How much does a plastic injection mold cost to make ?  $500 would be cheap , probably $1000-$2000  for the complex ones ,  How many molds ?

Then how many  pieces do you need to make per order  of each part ?

And how big is your market ?    and if you halved the price would you sell 2x the bundles ?  Doubtful ,

So is this a good business ?    No  but who ever made them maybe did it for Love of PreAs , and sold them to Stoddard for a discount .....

This is for any low volume part  with a small market......

PS : I wonder if 3D printing could make these at the quality Porsche guys expect ?

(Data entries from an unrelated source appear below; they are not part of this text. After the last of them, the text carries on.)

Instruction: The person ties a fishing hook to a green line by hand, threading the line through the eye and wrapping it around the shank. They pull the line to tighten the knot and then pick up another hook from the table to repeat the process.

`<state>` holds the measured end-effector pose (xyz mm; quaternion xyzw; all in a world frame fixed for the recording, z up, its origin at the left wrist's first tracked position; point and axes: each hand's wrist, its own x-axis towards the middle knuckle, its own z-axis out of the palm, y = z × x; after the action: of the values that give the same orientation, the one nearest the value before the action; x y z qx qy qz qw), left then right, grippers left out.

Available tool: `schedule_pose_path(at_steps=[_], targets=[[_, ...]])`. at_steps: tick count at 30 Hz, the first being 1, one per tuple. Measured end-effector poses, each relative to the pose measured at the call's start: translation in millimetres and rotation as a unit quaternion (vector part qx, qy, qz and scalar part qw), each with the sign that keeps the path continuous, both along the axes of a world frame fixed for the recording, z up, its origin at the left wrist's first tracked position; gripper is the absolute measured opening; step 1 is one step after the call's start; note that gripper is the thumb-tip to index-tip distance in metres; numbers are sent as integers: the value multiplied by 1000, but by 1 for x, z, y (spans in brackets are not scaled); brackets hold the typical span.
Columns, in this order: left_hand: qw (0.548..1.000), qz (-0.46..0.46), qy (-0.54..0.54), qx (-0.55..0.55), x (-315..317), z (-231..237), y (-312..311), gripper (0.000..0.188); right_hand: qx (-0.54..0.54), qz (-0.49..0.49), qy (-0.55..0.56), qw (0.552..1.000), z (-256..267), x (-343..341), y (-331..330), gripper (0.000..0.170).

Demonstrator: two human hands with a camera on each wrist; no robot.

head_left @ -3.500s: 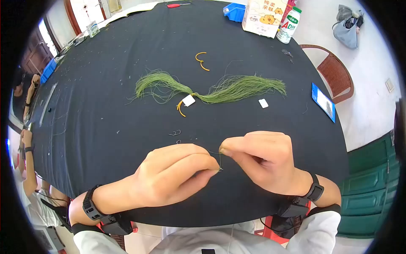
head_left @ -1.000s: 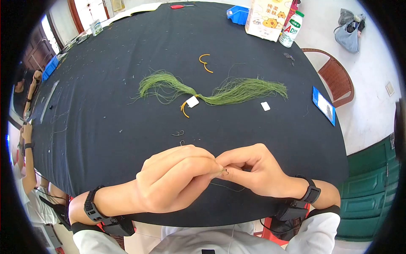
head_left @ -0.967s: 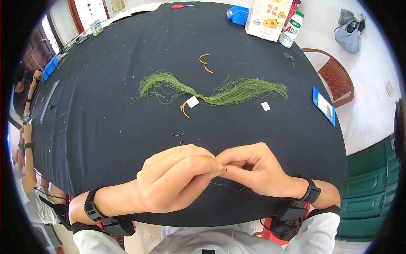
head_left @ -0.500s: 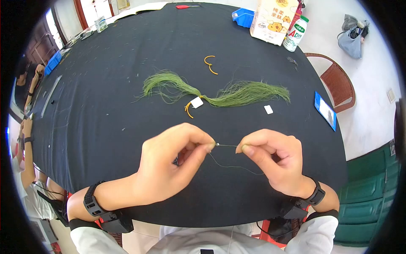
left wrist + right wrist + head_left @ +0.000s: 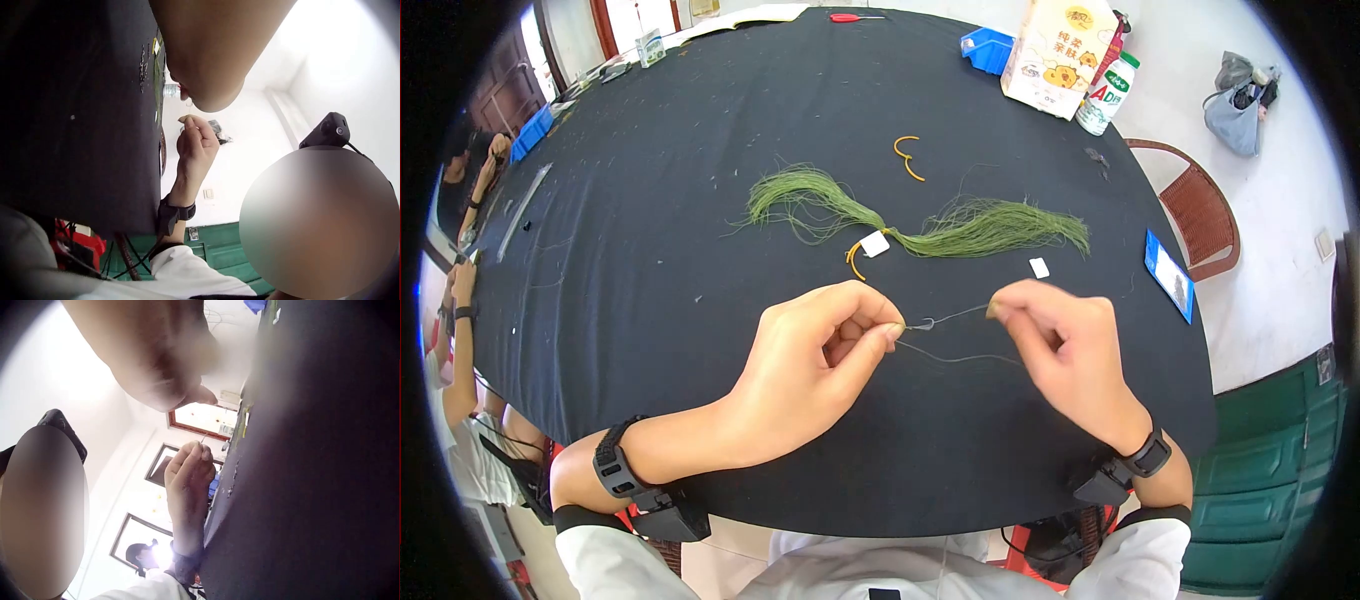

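My left hand (image 5: 815, 350) pinches a small fish hook (image 5: 924, 324) between thumb and forefinger, its bend sticking out to the right. From the hook a thin fishing line (image 5: 962, 315) runs to my right hand (image 5: 1065, 350), which pinches it between thumb and fingertips. A second stretch of line sags below, from the left fingertips toward the right hand. Beyond both hands lies a green bundle of line strands (image 5: 990, 227), tied in the middle with a white tag (image 5: 874, 243) beside the tie. In the left wrist view, the right hand (image 5: 197, 140) appears with fingertips together.
Yellow curved pieces (image 5: 908, 158) and another white tag (image 5: 1040, 267) lie on the dark tablecloth (image 5: 920, 450). A blue packet (image 5: 1169, 277) is at the right edge. At the back stand a blue bin (image 5: 987, 50), a paper pack (image 5: 1055, 60) and a bottle (image 5: 1108, 95).
The hands, close together a second ago, have moved apart and forward. The right hand has gone farther right, and the line now stretches from the hook, which shows more clearly.
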<state>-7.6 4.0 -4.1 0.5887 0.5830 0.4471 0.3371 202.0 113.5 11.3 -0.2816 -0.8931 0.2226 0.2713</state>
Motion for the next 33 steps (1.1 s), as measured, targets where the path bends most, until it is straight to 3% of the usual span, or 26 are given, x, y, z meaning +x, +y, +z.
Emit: schedule_pose_path(at_steps=[4,8,12,27,33], targets=[[1000,0,23,0,1,1,0,6,-142,-42,113,983,-3,-3,9,7],[995,-21,78,59,3,2,-2,6,-165,35,173,970,-3,-7,-3,12],[993,-32,82,82,3,-2,-1,7,-72,120,109,984,-5,-8,-9,11],[991,-42,85,90,3,-1,0,9,158,157,3,975,-13,-7,-4,19],[990,-51,90,96,4,-3,0,8,183,151,-33,971,-8,-6,-9,21]])
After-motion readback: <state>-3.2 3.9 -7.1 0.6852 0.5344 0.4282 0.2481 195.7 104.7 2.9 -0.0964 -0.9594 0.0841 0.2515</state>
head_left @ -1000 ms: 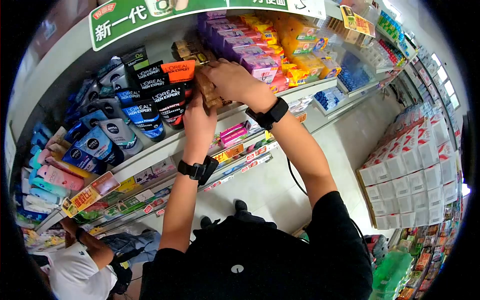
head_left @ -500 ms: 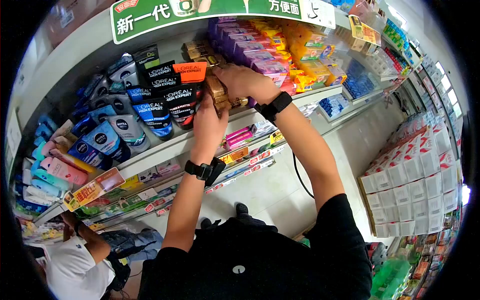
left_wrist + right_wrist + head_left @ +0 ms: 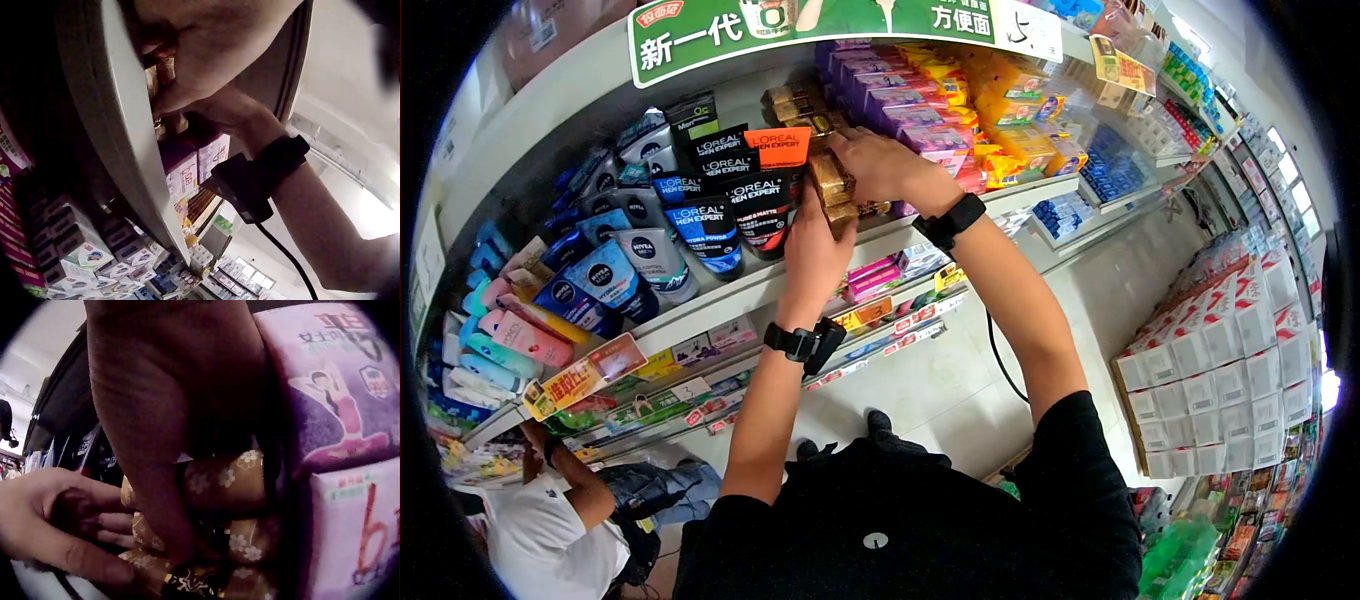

I found out something interesting when I was working on getting my 912 back together in the 90’s. Stoddards was one of the original US Porsche dealerships and they never got absorbed into PCNA. BITD, they bought spare parts by the container load and they often had parts that PCNA dealerships never had.

I once asked a salesman why their price/availability was so different from other dealers. He explained the above and told me their policy was to charge their cost + 20% for everything until it sold out, then the new price would reflect whatever their new cost was. So their cost for spares they bought back in the 50’s and 60’s was 20%-30% lower than anyone else’s. The front rotors for my 69 912 were like $49\each. (They’re over $200 now)

I doubt these are NOS parts. If they are, their policy has changed.

As Imperial noted, there’s a huge upfront cost + economy of scale forces at work here. Possibly these come from Porsche Classic and are original OEM, not Chinese repros.

That suitcase is something else, I don’t think I’ve 3ver seen that in an original Porsche accessories catalogue, but I could be wrong.

When I was a member of the New England 356 club, one of the members was restoring a coupe and needed an original 356 Banjo Steering Wheel headlight flash ring, like this:

59-Porsche-356A-3

It seemed that few people were producing those as single items and if they did, they charged an arm and a leg so he decided to work with a local casting house to reproduce one, from another one lent to him by a fellow club member from his Concours-winning car that was getting a facelift.   The reproduction came out great and he was convinced to make a bunch more and started selling them on the 356 registry.  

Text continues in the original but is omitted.